If PS supports date range queries, that would probably be a query I’d like to see. I think you used after and before for that? Then this would also give you an opportunity to show combinations of search terms.
An example would be kw:balloon or keyword:balloon, but I’d need to fetch the top-N keywords from the library to give an example that isn’t empty.
who:michael, but again, I’d need to fetch the top-N Who tags from the library to give an example that isn’t empty.
This won’t be in this iteration: I think we discussed having a custom set of indexed exif tags in a prior topic, right? Is there a feature tracking that idea, specifically?
It’s probably a good idea to have an example for every search type (who, kw, date, etc.). Short of that, the search page should at least list all of the possible search types.

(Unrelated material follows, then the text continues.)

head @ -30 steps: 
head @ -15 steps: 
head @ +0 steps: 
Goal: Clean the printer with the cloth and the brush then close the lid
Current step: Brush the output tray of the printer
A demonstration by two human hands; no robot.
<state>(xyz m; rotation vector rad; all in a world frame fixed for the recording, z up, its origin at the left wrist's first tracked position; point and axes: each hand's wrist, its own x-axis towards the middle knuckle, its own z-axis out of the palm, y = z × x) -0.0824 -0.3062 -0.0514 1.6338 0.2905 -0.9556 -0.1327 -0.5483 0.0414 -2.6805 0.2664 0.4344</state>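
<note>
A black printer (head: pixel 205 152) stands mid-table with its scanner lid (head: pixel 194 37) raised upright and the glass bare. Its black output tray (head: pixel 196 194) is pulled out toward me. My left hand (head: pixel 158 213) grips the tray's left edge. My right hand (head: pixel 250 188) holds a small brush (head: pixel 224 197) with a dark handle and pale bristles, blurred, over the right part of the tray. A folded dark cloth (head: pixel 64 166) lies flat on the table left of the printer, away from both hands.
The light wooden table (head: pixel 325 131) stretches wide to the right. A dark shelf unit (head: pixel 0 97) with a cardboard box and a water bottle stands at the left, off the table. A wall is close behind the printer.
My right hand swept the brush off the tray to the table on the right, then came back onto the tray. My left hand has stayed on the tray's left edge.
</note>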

Ok, I added a recently-updated item, one with a before and after, a prior search history, and an order-by toggle (that toggles between most-recent photos, least-recent photos, and most-recently-updated)
In the paragraph “What’s a search term” the quoting is a bit misleading: You included the punctuation inside the quotes. I’d suggest to drop the quotes here as you did in the later paragraphs.
If you’d like to support this, it might make sense to store year, month, day as separate fields (additionally). However, I have no experience how well SQLite supports arbitrary combinations of fields in its queries (bitmap indices maybe)?
Just as fodder for thought, if SQLite performance ever becomes an issue for search performance: In my day job, I’ve had a good experience with using Lucene (or rather Solr, which uses Lucene indices as it’s backend) for arbitrary combinations of search terms on large databases (tens of millions of documents). But that has of course its own challenges…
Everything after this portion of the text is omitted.